▸ WHAT THE TASK REQUIRES
Take the line containing "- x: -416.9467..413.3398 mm" in the listing below and copy it, along with every line after it, without alteration.

= = = =

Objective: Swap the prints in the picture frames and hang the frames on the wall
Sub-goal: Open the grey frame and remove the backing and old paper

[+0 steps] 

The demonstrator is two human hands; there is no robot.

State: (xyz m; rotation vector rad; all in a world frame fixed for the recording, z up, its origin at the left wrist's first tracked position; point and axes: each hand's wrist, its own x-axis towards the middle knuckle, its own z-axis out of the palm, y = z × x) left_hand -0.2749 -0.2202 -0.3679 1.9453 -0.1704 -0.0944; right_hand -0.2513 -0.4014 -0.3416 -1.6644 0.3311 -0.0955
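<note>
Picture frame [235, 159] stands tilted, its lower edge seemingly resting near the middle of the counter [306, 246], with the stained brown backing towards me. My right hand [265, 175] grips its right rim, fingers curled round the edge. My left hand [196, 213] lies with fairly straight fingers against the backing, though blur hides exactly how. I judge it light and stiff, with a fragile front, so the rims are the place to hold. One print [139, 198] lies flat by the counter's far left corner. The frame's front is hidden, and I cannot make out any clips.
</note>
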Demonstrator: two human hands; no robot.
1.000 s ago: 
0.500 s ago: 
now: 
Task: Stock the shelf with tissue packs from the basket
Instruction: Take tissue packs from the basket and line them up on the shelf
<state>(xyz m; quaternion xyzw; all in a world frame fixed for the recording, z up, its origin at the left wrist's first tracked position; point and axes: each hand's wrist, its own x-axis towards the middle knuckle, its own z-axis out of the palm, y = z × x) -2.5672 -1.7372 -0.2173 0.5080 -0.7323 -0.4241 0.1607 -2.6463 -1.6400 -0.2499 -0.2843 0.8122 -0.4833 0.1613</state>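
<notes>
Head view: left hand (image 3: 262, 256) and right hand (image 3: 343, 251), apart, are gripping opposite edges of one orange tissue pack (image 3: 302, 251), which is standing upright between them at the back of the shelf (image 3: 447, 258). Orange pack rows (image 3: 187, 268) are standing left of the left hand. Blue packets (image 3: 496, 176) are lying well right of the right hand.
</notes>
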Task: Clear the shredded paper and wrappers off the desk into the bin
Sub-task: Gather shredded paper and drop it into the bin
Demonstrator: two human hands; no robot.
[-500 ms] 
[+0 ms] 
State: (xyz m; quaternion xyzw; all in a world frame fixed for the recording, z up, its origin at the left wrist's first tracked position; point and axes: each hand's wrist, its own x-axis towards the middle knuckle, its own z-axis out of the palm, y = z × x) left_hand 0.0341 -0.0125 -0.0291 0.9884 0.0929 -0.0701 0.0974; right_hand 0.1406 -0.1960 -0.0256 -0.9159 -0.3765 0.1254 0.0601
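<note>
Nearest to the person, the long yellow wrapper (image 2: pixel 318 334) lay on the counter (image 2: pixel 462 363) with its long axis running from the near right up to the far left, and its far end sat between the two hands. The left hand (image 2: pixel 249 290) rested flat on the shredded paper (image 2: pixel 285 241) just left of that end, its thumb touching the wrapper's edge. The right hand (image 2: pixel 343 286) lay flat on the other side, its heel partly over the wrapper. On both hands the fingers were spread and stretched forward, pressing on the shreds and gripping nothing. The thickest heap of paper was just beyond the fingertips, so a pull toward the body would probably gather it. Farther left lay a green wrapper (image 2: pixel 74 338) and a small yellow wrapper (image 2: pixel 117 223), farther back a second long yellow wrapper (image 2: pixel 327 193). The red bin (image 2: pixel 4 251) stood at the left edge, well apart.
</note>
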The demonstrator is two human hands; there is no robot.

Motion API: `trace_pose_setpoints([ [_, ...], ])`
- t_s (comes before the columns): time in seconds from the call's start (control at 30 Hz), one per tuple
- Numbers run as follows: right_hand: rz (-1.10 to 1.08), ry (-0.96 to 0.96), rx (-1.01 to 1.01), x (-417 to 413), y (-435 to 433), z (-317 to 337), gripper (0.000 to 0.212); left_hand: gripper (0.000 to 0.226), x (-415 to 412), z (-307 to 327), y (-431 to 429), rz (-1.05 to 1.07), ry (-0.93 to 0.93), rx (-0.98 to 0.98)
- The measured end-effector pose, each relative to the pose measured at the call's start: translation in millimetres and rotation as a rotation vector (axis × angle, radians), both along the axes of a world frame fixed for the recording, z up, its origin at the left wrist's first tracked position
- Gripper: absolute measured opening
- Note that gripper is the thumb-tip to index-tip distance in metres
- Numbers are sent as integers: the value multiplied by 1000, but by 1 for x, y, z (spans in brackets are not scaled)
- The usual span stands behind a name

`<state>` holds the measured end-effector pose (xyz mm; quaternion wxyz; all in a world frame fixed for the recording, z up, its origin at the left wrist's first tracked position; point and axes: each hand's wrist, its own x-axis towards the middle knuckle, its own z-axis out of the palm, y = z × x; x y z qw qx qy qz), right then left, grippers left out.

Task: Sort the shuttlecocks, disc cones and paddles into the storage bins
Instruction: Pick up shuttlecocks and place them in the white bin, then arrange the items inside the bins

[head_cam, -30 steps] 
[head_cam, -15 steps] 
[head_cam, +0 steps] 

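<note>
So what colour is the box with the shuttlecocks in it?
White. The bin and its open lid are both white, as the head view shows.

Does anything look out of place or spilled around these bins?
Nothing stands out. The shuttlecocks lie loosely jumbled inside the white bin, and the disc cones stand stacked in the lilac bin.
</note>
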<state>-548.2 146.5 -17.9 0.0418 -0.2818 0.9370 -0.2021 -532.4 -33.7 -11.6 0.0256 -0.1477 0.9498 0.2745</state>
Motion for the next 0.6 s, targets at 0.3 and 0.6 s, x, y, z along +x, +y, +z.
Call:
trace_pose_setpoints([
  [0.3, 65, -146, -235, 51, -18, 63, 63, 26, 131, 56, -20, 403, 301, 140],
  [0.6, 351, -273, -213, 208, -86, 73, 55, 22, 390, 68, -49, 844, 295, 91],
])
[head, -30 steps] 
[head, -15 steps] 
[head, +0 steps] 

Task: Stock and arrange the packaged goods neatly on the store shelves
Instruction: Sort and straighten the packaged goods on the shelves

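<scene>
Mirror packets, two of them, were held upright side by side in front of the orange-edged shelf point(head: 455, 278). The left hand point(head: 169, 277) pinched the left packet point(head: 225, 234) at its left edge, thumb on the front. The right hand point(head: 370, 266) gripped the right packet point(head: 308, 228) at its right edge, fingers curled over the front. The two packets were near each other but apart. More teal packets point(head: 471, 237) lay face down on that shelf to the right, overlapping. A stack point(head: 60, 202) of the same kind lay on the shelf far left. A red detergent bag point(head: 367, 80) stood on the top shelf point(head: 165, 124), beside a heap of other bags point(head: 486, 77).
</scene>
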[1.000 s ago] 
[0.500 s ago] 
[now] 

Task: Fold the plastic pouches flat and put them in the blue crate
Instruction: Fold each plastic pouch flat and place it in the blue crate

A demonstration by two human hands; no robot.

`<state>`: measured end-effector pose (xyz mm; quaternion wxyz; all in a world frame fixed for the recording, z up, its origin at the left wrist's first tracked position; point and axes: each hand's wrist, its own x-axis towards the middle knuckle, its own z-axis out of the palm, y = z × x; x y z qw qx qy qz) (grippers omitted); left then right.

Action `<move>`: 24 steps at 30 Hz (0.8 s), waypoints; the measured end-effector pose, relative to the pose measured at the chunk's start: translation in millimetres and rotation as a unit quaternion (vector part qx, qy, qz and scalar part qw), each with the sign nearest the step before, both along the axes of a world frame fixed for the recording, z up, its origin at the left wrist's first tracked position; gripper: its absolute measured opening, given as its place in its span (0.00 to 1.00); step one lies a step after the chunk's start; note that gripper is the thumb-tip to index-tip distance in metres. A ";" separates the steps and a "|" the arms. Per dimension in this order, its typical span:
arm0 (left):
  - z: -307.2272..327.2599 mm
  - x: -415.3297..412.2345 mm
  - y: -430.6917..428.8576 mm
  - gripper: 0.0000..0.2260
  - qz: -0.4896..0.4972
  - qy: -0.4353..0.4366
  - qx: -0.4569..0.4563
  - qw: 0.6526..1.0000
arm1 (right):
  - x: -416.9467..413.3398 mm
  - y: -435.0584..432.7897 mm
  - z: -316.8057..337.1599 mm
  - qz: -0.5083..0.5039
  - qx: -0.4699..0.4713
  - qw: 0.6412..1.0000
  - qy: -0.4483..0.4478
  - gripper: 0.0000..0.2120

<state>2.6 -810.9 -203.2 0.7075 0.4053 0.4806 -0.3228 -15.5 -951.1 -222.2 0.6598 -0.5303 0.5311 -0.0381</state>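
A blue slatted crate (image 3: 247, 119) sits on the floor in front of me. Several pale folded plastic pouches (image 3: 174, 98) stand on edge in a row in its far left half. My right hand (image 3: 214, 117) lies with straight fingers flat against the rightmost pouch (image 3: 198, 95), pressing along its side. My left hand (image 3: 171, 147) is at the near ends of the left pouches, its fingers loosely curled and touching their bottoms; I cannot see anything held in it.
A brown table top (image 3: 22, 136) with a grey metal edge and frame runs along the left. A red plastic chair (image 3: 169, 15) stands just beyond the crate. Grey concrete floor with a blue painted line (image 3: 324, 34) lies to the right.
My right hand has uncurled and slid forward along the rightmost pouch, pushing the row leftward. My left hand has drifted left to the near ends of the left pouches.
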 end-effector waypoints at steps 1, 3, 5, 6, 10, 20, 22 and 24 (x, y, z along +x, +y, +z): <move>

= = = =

▸ SOLUTION TO THIS TASK
  - x: -416.9467..413.3398 mm
  - y: -435.0584..432.7897 mm
  - z: -316.8057..337.1599 mm
  - qz: -0.5083..0.5039
  - qx: -0.4699..0.4713
  - qw: 0.6412..1.0000
  - qy: -0.4483..0.4478
  - gripper: 0.0000..0.2120

<state>2.6 -810.9 -203.2 0.7075 0.4053 0.4806 -0.3228 -15.5 -951.1 -222.2 0.6598 -0.5303 0.5311 -0.0381</state>
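A blue slatted crate (image 3: 247, 119) sits on the floor in front of me. Several pale folded plastic pouches (image 3: 174, 98) stand on edge in a row in its far left half. My right hand (image 3: 214, 117) lies with straight fingers flat against the rightmost pouch (image 3: 198, 95), pressing along its side. My left hand (image 3: 171, 147) is at the near ends of the left pouches, its fingers loosely curled and touching their bottoms; I cannot see anything held in it.
A brown table top (image 3: 22, 136) with a grey metal edge and frame runs along the left. A red plastic chair (image 3: 169, 15) stands just beyond the crate. Grey concrete floor with a blue painted line (image 3: 324, 34) lies to the right.
My right hand has uncurled and slid forward along the rightmost pouch, pushing the row leftward. My left hand has drifted left to the near ends of the left pouches.
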 end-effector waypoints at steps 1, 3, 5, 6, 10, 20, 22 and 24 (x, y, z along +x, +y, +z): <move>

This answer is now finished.